Он хлестал себя ладонями по лицу.
– Да. Противно. Дело не в том. Мне противно!
Он бил себя до тех пор, пока на щеках не проступила кровь. Он посмотрел на покрасневшие ладони.
– Я же не этого хочу. Не этого… Хотел, ат, ат.
Он поднял бинокль, отряхнул от пыли, спрятал его за пазухой и выбежал на улицу.
Его лицо горело, обливалось потом. Соленые капельки перемешивались с кровью и стекали к подбородку.
– Кто-нибудь.
Взгляд в отчаянии метался по сторонам в поисках поддержки, в поисках помощи, но никто не откликнулся. Все, как тогда, как в детстве. До переживаний растерянного человека никому не было дела.
– Помогите.
Никто не смотрел на него.
– Кто-нибудь… Остановите меня, пожалуйста, – прошептал он и со всех ног бросился к своей машине.
«План провален, – крутилась в голове беспокойная мысль. – Я не справился. Подвел. Не удалось».
Да, полностью реализовать свой план в этот раз ему не удалось, зато удалось подловить себя. Уличить в неприемлемом желании, в запретном и осуждаемом самим собой, в неконтролируемом, порочном желании. В своей новой тяге к жестокости, в своей фанатичной мании причинять жертвам настоящую боль.
– Максимальную, нестерпимую, ат, ат, ужасающую боль.
Дверь грузовика хлопнула, мужчина включил радио. Заиграла веселенькая песенка. Он потянулся к бутылке с водой, зажмурился и уперся лбом в руль.
Пальцы вцепились в виски.
Писк, громкий, несмолкающий писк крохотной иголки, царапающей стекло, разрывал голову на части.

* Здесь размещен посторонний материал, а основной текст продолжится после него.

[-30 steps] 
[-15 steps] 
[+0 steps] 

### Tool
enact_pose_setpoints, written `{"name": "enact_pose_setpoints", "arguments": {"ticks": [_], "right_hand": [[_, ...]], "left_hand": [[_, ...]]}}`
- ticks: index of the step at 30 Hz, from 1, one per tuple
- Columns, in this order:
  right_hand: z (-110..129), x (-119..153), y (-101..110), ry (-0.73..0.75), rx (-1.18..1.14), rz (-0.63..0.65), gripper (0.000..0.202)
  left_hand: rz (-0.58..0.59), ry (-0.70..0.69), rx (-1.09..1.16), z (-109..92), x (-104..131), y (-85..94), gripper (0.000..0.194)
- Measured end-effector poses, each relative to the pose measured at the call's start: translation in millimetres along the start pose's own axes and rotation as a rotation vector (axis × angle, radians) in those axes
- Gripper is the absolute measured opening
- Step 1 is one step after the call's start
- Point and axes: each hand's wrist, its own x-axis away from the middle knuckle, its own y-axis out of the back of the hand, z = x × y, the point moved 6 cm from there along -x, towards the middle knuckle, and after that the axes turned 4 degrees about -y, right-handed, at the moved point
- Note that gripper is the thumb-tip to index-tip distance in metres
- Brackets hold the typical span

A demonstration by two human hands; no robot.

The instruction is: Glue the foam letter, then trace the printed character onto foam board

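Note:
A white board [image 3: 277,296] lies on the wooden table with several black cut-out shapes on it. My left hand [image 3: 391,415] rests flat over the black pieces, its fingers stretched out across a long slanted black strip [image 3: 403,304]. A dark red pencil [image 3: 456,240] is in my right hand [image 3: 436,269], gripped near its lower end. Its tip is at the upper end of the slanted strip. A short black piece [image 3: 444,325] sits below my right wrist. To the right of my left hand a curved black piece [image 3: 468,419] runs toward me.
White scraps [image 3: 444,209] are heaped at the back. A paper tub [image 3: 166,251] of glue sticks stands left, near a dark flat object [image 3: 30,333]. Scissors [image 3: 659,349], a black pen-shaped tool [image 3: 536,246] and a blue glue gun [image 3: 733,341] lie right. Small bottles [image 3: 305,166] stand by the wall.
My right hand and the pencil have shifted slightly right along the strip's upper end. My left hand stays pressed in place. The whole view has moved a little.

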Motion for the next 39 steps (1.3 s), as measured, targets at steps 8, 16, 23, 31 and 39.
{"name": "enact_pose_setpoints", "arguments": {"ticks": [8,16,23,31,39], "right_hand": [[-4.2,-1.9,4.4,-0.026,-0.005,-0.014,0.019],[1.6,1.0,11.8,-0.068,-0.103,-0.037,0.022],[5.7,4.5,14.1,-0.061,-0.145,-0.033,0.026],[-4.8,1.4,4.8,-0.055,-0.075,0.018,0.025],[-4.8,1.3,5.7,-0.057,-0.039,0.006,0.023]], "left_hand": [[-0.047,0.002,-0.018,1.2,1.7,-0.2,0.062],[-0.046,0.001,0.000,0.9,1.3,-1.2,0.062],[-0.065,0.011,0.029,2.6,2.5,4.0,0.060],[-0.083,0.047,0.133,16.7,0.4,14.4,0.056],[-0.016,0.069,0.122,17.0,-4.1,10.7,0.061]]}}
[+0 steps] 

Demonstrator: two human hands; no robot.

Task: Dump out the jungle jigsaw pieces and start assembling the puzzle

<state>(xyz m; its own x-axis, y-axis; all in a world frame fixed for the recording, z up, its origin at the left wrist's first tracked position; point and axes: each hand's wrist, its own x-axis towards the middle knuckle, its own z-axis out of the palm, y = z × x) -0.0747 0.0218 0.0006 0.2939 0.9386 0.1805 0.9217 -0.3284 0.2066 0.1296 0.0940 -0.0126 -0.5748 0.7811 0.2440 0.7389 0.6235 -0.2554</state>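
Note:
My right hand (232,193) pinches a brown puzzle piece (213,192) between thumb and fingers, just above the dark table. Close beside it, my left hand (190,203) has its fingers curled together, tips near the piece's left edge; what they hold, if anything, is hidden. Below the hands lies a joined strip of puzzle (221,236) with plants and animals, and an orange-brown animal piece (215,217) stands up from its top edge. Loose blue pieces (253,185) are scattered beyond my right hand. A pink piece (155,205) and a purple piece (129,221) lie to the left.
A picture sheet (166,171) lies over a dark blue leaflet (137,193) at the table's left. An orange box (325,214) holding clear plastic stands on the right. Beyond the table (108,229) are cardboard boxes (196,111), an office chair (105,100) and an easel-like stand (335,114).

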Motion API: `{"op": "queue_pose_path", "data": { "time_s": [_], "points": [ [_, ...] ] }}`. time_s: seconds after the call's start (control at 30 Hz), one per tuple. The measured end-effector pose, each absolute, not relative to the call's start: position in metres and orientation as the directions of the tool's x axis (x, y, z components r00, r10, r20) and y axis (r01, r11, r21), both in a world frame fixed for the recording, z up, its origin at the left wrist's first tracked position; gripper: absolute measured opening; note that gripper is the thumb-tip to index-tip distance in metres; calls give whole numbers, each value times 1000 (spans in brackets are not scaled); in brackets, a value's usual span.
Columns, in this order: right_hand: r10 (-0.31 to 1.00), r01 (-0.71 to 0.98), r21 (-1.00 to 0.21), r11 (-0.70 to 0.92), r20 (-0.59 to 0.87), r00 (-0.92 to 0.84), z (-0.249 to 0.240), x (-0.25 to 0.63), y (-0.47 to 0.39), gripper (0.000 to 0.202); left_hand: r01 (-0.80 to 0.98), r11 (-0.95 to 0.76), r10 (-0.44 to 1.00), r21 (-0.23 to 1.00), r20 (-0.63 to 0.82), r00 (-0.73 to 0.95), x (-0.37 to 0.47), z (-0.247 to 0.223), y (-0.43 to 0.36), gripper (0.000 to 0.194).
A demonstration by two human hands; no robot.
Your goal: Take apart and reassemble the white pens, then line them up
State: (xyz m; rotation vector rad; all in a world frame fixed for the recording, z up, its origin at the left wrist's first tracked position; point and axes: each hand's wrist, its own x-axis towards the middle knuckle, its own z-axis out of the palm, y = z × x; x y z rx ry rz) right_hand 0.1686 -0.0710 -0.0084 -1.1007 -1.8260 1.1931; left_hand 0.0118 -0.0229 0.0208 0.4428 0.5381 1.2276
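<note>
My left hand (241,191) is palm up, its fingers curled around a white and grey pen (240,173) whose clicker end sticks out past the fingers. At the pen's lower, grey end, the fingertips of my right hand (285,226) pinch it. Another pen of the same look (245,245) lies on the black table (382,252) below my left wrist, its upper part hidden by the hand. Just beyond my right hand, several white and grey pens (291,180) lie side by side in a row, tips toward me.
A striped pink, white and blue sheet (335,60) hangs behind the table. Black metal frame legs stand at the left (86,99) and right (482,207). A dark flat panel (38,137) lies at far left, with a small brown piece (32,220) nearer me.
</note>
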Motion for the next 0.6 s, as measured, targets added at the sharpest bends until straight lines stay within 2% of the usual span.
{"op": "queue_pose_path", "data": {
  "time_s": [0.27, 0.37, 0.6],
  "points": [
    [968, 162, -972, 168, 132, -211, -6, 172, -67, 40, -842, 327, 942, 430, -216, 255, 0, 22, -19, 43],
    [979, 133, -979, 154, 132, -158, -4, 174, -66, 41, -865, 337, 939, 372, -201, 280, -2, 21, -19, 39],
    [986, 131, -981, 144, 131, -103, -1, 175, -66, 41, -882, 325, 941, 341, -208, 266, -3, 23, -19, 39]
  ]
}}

Мужчина застонал от боли. Ноги били по педалям, стараясь выплеснуть скопившуюся злобу. Кабина грузовика раскачивалась.
Рука мужчины сама потянулась в карман за телефоном и набрала номер полиции.
В трубке раздался строгий женский голос:
– Полиция, чем можем помочь?
– Алло…
– Да-да.
– Скворцова… Ат, она… Маринка, ат, ат… В опасности.
– Что? Говорите, пожалуйста, громче. Вас не слышно.
– Скворцова… Она… Ат…
Мужчина прервал вызов, бросил телефон на пол.
– А-а-а…
Он зарычал, укусил себя за плечо и почувствовал вкус намокшей от слюны ткани рубашки. Укусил еще раз и еще. Кусал, в надежде, что боль в плече перекроет собой боль в висках, но этого не случилось.
В отчаянии он заплакал и принялся молиться. Он не был религиозным в прямом смысле этого слова, не разбирался в священных писаниях, но он думал, что верил в Бога. В своего собственного, единственно правильного, которого он придумал и выбрал.
Хотел прочитать самую лучшую и надежную молитву, но не смог вспомнить, как начинается текст. Откуда-то из подсознания вырвались другие строки. Какие-то слова. Что-то совершенно для него новое. И это что-то незнакомое губы сами принялись произносить:
– Я рожден, чтобы защитить слабых.
На полу зажужжал телефон.
– Стану твердью и колыбелью вечной…
Телефон мешал сосредоточиться.
Мужчина отвлекся и посмотрел вниз. На экране смартфона светилось уведомление:
«Входящий вызов: Неизвестный номер».
Мужчина решил, что звонят из полиции, но вместо того, чтобы испугаться, стал бить смартфон ботинками. Колотил ногами, пока тот не перестал вибрировать.
– О… Ат… Оты…
Слова застревали в горле.
– От-тыч-ч… Ат, ат… От-от-ты-ы…
Он опять попытался помолиться, но и на этот раз не смог вспомнить ни слова из нужного текста.
Когда звон в ушах стал тише, мужчина нащупал на груди крестик, достал и посмотрел на него.
– Господи, прости, – прошептал он и поцеловал оберег.
Если бы умел, то наверняка перекрестился бы, несмотря на то что в своей религии эти жесты он считал неприемлемыми. Когда становилось совсем худо, мужчина был готов на все, даже на предательство своего Бога, лишь бы унять головную боль, лишь бы звон оставил его в покое.